• [TASK TO COMPLETE]: Please reproduce each line of the data below exactly as shown.

• [DATA EXCERPT]:
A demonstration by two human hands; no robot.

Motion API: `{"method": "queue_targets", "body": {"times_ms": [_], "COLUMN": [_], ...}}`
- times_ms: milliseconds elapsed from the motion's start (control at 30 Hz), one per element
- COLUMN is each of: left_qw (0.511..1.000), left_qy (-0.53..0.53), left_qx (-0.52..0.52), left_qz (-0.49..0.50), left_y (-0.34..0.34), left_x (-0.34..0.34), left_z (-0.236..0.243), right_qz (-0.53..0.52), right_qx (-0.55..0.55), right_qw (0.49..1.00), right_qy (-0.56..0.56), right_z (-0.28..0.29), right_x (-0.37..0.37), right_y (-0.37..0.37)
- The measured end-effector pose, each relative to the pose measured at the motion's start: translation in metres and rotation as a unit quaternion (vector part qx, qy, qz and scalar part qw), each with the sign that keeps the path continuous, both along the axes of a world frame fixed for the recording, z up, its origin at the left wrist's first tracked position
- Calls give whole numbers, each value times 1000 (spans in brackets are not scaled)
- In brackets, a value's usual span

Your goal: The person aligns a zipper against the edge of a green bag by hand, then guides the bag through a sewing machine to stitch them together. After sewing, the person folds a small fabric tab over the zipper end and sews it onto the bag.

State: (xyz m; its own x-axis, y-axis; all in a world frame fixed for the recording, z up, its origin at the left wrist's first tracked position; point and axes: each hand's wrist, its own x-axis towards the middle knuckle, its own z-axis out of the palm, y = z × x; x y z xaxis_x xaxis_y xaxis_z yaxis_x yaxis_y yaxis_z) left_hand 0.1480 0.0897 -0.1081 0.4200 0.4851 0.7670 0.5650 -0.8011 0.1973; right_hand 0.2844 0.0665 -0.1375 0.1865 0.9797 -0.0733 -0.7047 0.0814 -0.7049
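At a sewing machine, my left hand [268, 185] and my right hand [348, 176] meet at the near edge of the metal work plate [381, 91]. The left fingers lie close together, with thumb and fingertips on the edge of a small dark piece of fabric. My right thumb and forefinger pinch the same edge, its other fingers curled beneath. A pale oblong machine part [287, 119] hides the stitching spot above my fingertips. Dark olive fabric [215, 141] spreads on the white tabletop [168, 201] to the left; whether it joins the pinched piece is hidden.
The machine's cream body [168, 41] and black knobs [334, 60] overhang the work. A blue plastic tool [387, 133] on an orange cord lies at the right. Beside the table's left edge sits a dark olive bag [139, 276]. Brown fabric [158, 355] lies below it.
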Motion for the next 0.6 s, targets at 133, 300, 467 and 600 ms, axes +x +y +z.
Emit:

• [ANSWER BOX]:
A demonstration by two human hands; no robot.

Motion API: `{"method": "queue_targets", "body": {"times_ms": [_], "COLUMN": [_], ...}}`
- times_ms: milliseconds elapsed from the motion's start (control at 30 Hz), one per element
- COLUMN is each of: left_qw (0.511..1.000), left_qy (-0.53..0.53), left_qx (-0.52..0.52), left_qz (-0.49..0.50), left_y (-0.34..0.34), left_x (-0.34..0.34), left_z (-0.236..0.243), right_qz (-0.53..0.52), right_qx (-0.55..0.55), right_qw (0.49..1.00), right_qy (-0.56..0.56), right_z (-0.28..0.29), right_x (-0.37..0.37), right_y (-0.37..0.37)
- The measured end-effector pose, each relative to the pose measured at the motion's start: translation in metres and rotation as a unit quaternion (vector part qx, qy, qz and scalar part qw), each with the sign that keeps the path continuous, both along the axes of a world frame fixed for the recording, z up, its origin at the left wrist's first tracked position
- Calls give whole numbers, each value times 1000 (spans in brackets are not scaled)
- In brackets, a value's usual span

Your goal: The person aligns a zipper against the edge of a green bag by hand, then guides the bag through a sewing machine to stitch them together. After sewing, the person folds a small fabric tab over the zipper end and sews it onto the bag.

State: (xyz m; its own x-axis, y-axis; all in a world frame fixed for the recording, z up, its origin at the left wrist's first tracked position; point and axes: each hand's wrist, its own x-axis towards the middle knuckle, its own z-axis out of the palm, y = z × x; x y z xaxis_x xaxis_y xaxis_z yaxis_x yaxis_y yaxis_z) left_hand 0.1480 0.0897 -0.1081 0.4200 0.4851 0.7670 0.5650 -0.8011 0.1973; right_hand 0.2844 0.0665 -0.1375 0.1865 0.9797 -0.0733 -0.7047 0.0814 -0.7049
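At a sewing machine, my left hand [268, 185] and my right hand [348, 176] meet at the near edge of the metal work plate [381, 91]. The left fingers lie close together, with thumb and fingertips on the edge of a small dark piece of fabric. My right thumb and forefinger pinch the same edge, its other fingers curled beneath. A pale oblong machine part [287, 119] hides the stitching spot above my fingertips. Dark olive fabric [215, 141] spreads on the white tabletop [168, 201] to the left; whether it joins the pinched piece is hidden.
The machine's cream body [168, 41] and black knobs [334, 60] overhang the work. A blue plastic tool [387, 133] on an orange cord lies at the right. Beside the table's left edge sits a dark olive bag [139, 276]. Brown fabric [158, 355] lies below it.
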Motion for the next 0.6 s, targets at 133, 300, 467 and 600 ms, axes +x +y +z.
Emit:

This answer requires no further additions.